WHAT THE TASK ASKS: Would you please repeat exactly the lines from the one containing "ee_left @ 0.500" to the end of the records, both included, and leave out the rest?

Stored dataset items

____

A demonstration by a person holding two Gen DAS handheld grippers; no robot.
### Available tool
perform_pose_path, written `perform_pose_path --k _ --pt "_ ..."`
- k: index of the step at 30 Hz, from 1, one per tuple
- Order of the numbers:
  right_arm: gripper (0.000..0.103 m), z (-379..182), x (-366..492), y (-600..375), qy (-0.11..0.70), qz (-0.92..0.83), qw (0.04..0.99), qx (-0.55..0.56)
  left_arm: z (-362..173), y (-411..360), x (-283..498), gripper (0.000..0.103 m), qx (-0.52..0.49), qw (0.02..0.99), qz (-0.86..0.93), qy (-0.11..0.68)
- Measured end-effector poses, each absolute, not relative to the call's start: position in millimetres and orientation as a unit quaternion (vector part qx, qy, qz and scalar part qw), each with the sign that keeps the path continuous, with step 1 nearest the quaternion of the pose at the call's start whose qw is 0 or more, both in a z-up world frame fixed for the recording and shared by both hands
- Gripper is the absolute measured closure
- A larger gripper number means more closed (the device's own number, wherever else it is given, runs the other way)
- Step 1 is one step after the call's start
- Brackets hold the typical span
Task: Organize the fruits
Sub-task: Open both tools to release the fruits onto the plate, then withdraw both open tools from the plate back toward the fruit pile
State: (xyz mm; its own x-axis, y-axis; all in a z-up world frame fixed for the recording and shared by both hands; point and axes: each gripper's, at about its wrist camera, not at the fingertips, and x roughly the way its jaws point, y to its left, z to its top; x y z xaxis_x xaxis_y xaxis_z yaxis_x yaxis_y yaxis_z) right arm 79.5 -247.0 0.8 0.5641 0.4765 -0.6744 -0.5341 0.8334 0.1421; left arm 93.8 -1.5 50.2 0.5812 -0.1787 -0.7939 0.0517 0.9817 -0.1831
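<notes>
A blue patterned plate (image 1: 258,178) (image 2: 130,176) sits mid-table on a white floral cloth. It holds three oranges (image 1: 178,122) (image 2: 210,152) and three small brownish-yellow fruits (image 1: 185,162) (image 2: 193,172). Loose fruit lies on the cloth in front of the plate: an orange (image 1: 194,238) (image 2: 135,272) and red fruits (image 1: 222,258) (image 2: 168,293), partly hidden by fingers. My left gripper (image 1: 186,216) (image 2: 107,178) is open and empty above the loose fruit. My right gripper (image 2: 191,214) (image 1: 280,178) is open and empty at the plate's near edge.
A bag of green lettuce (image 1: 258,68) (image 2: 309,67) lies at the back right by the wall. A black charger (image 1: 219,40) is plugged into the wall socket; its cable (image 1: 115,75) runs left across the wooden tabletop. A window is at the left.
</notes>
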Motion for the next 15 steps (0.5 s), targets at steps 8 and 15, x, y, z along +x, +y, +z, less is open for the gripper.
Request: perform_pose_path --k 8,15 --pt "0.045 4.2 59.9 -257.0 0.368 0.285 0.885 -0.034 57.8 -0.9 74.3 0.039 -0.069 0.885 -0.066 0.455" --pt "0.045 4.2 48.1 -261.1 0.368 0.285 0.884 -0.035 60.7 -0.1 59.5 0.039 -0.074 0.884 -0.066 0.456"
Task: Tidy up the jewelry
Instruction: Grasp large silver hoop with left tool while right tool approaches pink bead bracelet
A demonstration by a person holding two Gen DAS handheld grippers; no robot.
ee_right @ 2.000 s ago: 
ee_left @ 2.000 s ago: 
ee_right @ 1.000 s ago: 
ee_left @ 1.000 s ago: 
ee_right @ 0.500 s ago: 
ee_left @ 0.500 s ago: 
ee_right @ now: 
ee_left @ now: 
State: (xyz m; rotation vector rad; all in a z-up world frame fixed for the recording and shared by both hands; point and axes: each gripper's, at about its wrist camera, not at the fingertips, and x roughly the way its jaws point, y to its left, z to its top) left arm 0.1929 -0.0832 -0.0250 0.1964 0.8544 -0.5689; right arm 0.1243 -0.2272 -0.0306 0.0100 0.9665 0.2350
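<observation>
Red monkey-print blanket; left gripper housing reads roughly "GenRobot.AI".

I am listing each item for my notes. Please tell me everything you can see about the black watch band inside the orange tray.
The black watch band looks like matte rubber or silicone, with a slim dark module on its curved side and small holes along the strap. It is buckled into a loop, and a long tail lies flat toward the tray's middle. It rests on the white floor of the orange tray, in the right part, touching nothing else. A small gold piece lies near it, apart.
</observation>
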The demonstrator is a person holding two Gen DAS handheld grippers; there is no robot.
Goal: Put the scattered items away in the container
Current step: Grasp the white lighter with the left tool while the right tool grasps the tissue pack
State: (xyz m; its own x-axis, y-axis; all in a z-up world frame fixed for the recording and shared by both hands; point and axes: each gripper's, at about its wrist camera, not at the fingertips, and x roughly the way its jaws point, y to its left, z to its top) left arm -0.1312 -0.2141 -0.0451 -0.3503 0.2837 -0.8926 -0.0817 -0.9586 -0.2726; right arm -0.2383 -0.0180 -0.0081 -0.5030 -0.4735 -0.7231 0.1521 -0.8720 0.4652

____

EXERCISE OUTPUT:
ee_left @ 0.500 s ago: 
ee_right @ now: 
ee_left @ now: 
State: (xyz m; rotation vector rad; all in a z-up world frame fixed for the recording and shared by both hands; point and axes: each gripper's, at about its wrist camera, not at the fingertips, and x roughly the way its jaws point, y to its left, z to its top) left arm 0.1929 -0.0832 -0.0250 0.1964 0.8544 -0.5689; right arm 0.1243 -0.2272 -0.0306 0.0100 0.9665 0.2350
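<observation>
Red monkey-print blanket; left gripper housing reads roughly "GenRobot.AI".

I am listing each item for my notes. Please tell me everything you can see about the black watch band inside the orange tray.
The black watch band looks like matte rubber or silicone, with a slim dark module on its curved side and small holes along the strap. It is buckled into a loop, and a long tail lies flat toward the tray's middle. It rests on the white floor of the orange tray, in the right part, touching nothing else. A small gold piece lies near it, apart.
</observation>
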The demonstrator is a person holding two Gen DAS handheld grippers; there is no robot.
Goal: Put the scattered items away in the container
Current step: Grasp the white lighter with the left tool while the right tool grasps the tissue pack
State: (xyz m; its own x-axis, y-axis; all in a z-up world frame fixed for the recording and shared by both hands; point and axes: each gripper's, at about its wrist camera, not at the fingertips, and x roughly the way its jaws point, y to its left, z to its top) left arm -0.1312 -0.2141 -0.0451 -0.3503 0.2837 -0.8926 -0.0817 -0.9586 -0.2726; right arm -0.2383 -0.0180 -0.0081 -0.5030 -0.4735 -0.7231 0.1521 -0.8720 0.4652

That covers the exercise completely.